Aim of the exercise: Do not copy the pictures. Write out the lines from the start of the entries through the line containing "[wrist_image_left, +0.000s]".

Data items
--- START ---

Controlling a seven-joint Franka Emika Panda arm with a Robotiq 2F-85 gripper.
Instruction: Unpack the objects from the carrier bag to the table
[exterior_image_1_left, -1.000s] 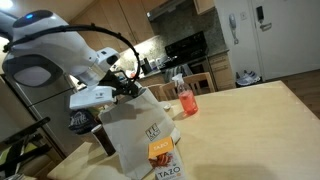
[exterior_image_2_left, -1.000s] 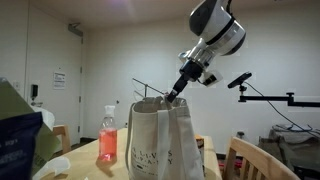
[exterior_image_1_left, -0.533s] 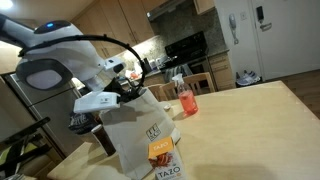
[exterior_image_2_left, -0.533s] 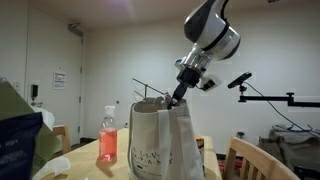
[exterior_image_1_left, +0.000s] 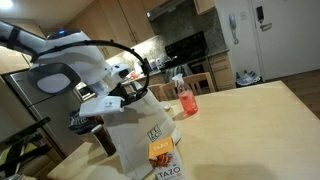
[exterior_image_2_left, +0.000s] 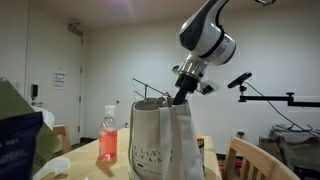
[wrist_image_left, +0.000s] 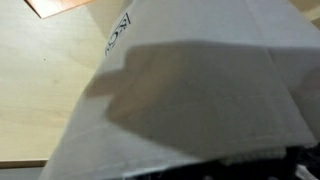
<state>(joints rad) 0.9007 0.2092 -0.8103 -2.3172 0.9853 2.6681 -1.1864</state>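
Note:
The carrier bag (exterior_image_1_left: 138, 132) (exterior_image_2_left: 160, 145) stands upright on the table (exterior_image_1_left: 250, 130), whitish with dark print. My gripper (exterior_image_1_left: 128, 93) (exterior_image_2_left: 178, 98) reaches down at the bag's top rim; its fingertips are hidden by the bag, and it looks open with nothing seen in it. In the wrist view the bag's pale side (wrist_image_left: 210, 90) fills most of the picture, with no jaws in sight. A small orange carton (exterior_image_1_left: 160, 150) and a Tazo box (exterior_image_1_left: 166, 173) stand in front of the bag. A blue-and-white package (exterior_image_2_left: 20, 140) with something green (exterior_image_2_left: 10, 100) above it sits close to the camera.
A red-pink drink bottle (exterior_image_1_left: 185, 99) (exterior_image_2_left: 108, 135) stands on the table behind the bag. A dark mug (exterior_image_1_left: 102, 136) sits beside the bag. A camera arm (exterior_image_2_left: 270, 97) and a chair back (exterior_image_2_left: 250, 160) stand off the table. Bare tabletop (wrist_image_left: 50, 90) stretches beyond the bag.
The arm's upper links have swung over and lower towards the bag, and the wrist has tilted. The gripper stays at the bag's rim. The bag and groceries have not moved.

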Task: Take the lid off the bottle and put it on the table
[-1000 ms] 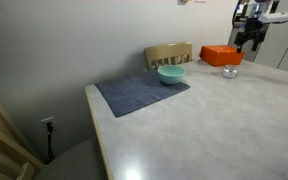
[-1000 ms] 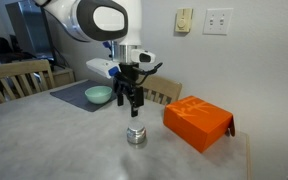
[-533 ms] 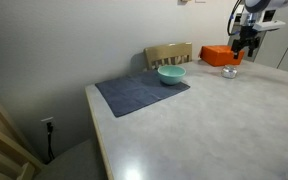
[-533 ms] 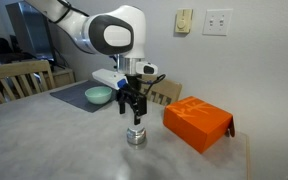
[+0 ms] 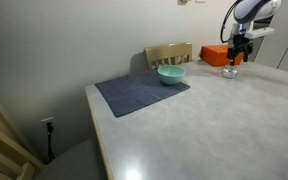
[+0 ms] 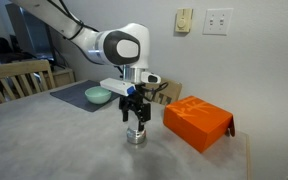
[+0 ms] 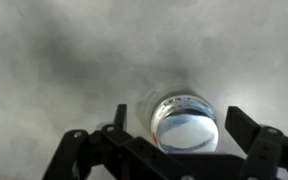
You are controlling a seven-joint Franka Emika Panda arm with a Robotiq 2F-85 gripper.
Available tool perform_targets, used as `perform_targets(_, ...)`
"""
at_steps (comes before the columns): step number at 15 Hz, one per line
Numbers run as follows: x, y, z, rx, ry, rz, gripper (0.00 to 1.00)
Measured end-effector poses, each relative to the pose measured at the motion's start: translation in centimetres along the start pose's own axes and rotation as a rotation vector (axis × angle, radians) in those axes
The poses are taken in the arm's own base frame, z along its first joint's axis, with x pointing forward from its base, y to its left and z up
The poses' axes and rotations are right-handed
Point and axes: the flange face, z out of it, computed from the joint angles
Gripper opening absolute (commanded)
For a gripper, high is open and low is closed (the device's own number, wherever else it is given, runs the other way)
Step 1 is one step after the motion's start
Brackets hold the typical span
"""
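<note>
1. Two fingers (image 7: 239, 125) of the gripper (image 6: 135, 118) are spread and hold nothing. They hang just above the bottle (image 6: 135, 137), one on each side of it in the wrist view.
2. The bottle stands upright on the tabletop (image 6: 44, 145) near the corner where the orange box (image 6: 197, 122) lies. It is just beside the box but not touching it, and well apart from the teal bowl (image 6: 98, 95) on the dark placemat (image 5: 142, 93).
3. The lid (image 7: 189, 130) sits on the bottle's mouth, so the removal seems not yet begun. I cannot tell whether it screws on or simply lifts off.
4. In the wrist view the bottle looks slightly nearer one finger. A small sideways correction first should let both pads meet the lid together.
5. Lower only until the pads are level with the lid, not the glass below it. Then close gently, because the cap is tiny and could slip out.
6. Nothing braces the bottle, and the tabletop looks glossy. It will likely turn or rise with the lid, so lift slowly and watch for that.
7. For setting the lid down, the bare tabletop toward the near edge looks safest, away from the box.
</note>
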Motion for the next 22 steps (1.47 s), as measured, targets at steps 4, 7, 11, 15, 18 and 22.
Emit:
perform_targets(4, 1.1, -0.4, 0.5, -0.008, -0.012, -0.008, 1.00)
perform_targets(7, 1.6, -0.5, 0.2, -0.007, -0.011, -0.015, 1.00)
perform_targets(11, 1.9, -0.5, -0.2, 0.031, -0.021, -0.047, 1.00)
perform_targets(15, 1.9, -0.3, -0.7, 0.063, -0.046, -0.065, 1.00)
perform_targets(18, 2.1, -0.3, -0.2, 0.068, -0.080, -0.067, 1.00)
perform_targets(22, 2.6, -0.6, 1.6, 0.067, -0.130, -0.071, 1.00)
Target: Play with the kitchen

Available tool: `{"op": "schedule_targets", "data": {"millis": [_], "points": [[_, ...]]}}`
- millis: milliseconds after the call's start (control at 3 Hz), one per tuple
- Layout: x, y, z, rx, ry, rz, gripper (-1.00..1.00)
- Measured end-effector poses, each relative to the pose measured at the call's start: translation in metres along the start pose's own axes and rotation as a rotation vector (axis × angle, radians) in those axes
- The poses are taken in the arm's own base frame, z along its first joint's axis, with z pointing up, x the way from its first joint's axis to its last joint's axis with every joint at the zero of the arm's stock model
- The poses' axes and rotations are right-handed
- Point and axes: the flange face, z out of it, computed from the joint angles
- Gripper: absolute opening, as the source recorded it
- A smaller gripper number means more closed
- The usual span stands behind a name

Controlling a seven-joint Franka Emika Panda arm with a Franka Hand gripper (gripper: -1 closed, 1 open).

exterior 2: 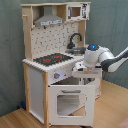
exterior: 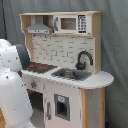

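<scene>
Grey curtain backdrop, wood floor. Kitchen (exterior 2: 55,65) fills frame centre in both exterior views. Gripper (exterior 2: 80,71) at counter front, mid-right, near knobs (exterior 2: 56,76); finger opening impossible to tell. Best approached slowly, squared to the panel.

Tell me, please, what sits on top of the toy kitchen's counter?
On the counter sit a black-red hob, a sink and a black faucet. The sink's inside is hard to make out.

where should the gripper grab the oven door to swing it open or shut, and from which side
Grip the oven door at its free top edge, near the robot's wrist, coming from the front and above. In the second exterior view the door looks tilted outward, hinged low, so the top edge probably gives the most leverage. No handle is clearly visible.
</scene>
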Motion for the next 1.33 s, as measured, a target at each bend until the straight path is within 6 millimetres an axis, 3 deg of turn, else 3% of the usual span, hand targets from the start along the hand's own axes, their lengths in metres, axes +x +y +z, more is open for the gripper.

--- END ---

Task answer:
Controlling a seven-joint Franka Emika Panda arm with a Robotiq 2F-85 gripper.
Instruction: Unpack the objects from the carrier bag to the table
[exterior_image_1_left, -1.000s] 
[exterior_image_2_left, -1.000s] 
[exterior_image_1_left, -0.533s] 
[exterior_image_2_left, -0.533s] 
[exterior_image_1_left, +0.000s] 
[exterior_image_2_left, +0.000s] 
[wrist_image_left, +0.000s] 

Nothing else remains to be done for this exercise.